* [Raw data]:
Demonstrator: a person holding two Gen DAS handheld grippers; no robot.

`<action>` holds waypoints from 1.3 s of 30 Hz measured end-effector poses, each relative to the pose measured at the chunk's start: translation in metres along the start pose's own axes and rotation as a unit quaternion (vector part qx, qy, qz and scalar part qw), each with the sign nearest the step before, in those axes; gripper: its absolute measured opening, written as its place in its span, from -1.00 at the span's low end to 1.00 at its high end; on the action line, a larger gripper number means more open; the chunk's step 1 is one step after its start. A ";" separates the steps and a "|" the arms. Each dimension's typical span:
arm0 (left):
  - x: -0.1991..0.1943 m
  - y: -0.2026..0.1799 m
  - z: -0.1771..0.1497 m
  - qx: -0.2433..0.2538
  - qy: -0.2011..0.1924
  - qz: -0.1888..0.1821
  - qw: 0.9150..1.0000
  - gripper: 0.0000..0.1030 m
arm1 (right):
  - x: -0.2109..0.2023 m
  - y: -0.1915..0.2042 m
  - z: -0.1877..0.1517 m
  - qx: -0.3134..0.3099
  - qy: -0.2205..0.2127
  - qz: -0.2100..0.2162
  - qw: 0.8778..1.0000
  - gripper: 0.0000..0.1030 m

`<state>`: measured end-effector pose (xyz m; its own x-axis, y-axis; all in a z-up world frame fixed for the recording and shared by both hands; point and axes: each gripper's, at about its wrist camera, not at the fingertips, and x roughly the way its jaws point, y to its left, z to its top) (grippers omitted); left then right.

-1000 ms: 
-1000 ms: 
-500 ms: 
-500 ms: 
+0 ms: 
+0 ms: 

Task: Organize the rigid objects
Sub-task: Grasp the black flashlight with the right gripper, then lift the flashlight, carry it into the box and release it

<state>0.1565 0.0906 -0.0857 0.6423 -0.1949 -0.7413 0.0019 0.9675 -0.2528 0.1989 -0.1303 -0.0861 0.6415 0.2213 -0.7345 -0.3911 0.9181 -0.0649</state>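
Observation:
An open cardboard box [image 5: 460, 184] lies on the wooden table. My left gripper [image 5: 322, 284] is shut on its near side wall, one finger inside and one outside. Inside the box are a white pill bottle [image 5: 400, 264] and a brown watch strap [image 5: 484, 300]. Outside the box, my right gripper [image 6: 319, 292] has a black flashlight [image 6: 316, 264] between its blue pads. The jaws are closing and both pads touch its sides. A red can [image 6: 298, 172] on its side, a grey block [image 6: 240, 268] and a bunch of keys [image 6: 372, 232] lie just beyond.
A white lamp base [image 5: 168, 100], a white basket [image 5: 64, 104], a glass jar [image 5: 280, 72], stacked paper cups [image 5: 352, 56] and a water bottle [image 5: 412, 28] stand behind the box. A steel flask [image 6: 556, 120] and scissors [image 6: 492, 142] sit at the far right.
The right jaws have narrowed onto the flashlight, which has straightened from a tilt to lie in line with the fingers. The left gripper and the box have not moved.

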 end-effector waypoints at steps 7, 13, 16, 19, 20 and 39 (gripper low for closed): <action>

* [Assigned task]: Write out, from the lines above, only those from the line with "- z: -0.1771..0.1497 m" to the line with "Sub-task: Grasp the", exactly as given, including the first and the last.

* [Solution for this task]:
  - z: -0.1771..0.1497 m
  - qx: -0.2433..0.2538
  - qy: -0.2011..0.1924
  - qz: -0.1888..0.1821
  - qw: 0.9150..1.0000
  - gripper: 0.0000..0.1030 m
arm1 (right):
  - x: -0.2109..0.2023 m
  - y: -0.1915..0.2042 m
  - z: -0.1877..0.1517 m
  - qx: -0.3134..0.3099
  - qy: -0.2205..0.2127
  - qz: -0.2100..0.2162
  - qw: 0.8778..1.0000
  - gripper: 0.0000..0.1030 m

`<state>`: measured end-effector pose (xyz m; its own x-axis, y-axis; all in a z-up world frame fixed for the recording and shared by both hands; point and axes: each gripper's, at about its wrist camera, not at the fingertips, and x roughly the way its jaws point, y to its left, z to its top) (grippers omitted); left then right.

-1000 ms: 
-1000 ms: 
-500 ms: 
-500 ms: 
+0 ms: 
+0 ms: 

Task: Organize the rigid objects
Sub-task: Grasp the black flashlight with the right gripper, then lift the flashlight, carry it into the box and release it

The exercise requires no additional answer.